ACTIVITY
Once the line containing "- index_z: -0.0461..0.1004" is found in the entries below, restate it and each following line word for word, stopping after the line containing "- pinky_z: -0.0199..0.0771".

═══ EXERCISE INPUTS ═══

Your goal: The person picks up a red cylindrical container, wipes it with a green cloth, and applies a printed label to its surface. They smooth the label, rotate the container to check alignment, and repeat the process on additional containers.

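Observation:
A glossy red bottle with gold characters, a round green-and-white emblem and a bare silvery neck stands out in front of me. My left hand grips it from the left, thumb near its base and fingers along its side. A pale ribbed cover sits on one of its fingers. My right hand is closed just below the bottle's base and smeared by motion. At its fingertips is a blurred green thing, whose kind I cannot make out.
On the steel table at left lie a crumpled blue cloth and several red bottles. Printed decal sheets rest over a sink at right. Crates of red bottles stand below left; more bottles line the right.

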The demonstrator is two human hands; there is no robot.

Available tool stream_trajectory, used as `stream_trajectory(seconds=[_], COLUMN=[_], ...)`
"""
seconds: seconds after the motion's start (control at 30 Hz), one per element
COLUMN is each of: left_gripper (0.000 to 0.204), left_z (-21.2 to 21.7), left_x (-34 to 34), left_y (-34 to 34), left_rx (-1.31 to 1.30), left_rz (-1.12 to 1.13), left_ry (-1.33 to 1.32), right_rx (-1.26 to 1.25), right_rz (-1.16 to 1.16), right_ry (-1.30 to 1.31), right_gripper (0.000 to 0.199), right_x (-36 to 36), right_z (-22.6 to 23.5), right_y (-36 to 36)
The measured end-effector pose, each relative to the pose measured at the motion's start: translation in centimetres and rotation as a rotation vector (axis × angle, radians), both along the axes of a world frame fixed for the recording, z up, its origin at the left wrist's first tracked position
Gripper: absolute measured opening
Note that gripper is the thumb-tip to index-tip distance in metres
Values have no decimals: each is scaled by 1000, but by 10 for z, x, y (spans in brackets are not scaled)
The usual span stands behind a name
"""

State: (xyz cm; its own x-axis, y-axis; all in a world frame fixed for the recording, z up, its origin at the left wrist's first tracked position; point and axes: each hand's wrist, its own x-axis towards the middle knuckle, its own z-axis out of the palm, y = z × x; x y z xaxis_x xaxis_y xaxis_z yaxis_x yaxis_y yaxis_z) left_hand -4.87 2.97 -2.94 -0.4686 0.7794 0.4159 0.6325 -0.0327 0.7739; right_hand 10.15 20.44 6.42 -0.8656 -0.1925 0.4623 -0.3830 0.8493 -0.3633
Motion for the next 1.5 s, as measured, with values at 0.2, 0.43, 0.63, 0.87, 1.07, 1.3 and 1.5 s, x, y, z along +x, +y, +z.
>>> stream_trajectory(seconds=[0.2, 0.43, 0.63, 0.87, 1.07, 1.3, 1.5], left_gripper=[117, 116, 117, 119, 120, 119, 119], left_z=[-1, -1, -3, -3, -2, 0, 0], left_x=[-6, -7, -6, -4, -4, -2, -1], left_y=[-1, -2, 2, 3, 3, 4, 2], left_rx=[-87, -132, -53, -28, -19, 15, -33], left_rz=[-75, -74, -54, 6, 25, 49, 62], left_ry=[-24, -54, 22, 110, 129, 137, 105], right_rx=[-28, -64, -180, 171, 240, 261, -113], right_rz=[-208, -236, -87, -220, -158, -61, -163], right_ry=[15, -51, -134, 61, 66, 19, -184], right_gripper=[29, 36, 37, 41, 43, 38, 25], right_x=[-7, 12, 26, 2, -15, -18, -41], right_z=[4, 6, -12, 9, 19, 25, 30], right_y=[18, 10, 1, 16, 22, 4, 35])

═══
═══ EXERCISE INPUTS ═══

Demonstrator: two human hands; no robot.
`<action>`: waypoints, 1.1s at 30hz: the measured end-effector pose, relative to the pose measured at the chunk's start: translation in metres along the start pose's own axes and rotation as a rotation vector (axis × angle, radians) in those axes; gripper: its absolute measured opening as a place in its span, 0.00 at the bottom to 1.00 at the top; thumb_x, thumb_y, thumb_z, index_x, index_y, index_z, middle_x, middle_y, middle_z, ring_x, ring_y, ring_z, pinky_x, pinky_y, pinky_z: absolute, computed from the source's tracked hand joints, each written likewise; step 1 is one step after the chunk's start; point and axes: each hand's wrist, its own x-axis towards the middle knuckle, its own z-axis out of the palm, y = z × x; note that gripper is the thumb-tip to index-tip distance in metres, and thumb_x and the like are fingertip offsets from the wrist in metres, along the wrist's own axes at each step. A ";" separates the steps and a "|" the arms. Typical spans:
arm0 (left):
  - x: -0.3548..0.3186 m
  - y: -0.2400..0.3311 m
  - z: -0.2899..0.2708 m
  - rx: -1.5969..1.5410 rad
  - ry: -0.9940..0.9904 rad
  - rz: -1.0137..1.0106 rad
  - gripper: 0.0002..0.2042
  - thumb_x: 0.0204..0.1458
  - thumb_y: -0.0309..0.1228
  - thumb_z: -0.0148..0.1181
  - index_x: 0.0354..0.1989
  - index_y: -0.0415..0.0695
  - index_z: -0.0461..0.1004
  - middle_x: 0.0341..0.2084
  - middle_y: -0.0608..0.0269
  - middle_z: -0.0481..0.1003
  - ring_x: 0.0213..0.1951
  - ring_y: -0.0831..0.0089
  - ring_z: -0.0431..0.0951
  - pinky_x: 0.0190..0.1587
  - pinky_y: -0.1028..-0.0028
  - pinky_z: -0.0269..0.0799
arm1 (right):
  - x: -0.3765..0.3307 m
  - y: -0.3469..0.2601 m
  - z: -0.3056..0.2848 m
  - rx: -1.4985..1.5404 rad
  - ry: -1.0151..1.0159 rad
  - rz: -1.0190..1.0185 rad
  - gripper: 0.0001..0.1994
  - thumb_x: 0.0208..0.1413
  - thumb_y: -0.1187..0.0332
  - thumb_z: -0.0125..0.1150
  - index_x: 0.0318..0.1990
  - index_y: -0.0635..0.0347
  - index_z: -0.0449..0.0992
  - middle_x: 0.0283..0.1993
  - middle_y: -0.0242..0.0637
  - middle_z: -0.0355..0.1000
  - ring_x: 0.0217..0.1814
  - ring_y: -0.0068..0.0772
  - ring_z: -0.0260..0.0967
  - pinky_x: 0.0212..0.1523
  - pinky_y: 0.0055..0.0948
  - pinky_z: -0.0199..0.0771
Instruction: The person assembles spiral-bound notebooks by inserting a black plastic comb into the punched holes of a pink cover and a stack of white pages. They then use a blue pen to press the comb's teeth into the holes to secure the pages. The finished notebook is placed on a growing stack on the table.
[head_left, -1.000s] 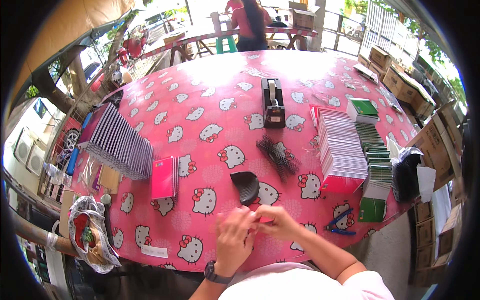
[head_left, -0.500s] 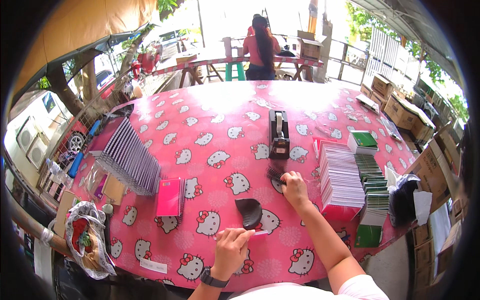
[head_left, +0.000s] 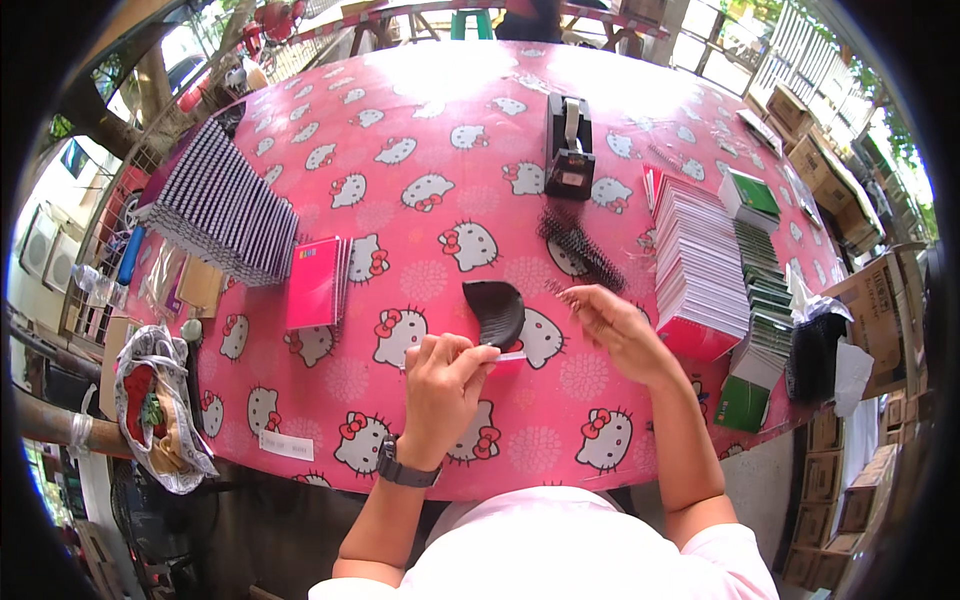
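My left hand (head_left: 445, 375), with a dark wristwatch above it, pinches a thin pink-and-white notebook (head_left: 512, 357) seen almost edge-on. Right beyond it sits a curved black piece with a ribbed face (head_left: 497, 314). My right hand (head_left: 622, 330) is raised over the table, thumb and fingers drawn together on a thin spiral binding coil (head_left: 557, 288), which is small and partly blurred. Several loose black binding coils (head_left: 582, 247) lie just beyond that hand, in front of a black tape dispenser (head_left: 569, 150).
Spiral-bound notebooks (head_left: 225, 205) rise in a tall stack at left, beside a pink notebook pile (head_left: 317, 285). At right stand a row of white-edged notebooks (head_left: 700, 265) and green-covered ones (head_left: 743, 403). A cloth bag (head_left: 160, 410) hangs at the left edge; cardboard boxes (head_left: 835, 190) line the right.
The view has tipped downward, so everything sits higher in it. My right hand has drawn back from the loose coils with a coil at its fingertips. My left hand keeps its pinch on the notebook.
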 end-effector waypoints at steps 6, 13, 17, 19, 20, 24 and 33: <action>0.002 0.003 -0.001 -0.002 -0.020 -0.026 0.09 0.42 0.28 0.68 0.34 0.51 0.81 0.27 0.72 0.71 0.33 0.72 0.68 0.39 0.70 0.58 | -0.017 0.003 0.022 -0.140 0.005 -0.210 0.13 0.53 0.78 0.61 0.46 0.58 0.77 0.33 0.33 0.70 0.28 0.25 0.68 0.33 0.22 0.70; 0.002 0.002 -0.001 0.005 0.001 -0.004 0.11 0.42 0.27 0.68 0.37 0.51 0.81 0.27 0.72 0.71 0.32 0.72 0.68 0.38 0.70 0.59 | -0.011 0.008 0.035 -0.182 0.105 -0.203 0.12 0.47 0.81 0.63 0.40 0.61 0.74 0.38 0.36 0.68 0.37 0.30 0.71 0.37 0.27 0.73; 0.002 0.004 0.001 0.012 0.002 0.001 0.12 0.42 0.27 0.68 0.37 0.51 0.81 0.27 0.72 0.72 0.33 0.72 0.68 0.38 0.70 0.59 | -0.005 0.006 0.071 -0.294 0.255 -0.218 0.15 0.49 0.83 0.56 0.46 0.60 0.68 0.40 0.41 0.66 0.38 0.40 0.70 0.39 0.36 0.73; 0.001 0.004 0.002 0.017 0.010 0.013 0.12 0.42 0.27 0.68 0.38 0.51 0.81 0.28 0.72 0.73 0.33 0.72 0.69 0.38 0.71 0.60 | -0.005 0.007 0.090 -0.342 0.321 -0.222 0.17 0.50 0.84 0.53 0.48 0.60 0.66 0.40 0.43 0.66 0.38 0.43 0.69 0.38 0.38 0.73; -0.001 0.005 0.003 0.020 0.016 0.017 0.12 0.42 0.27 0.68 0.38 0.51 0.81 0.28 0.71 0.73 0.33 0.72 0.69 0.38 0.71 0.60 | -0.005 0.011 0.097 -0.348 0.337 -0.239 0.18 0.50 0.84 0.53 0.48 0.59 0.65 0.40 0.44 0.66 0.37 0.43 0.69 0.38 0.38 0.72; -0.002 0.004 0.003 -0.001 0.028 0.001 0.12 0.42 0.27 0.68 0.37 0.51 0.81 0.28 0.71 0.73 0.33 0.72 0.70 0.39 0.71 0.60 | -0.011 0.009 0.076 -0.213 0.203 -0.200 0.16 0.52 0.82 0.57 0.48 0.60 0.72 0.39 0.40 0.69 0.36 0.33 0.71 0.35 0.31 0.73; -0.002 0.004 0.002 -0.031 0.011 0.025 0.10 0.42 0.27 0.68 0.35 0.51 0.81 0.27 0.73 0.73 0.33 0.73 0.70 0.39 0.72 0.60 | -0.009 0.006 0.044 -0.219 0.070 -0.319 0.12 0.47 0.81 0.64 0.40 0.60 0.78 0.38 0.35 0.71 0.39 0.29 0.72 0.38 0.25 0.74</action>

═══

OUTPUT FOR THIS TASK
  - index_z: -0.0461..0.1004
  - middle_x: 0.0341..0.2084
  - middle_y: -0.0608..0.0269
  - middle_z: -0.0481..0.1003
  - ring_x: 0.0213..0.1951
  - ring_y: -0.0831..0.0089
  - ring_z: -0.0431..0.0951
  - pinky_x: 0.0190..0.1587
  - pinky_y: -0.1028..-0.0028
  - pinky_z: -0.0269..0.0799
arm1 (right):
  - x: -0.3765..0.3307 m
  - y: -0.3469..0.2601 m
  - z: -0.3056..0.2848 m
  - rx: -1.4985..1.5404 rad
  - ry: -1.0151..1.0159 rad
  - rz: -1.0190..1.0185 rad
  - gripper: 0.0001..0.1994
  - thumb_x: 0.0208..0.1413
  - thumb_y: -0.1187..0.0332
  - thumb_z: -0.0125..0.1150
  - index_x: 0.0318..0.1990
  - index_y: -0.0635..0.0347
  - index_z: -0.0449..0.0992
  - middle_x: 0.0283..0.1993
  - middle_y: -0.0242..0.0637
  - middle_z: -0.0355..0.1000
  - ring_x: 0.0217..0.1814
  - ring_y: -0.0068..0.0772
  - ring_z: -0.0260..0.0967
  - pinky_x: 0.0212..0.1523
  - pinky_y: 0.0055..0.0948
  - pinky_z: -0.0199..0.0771

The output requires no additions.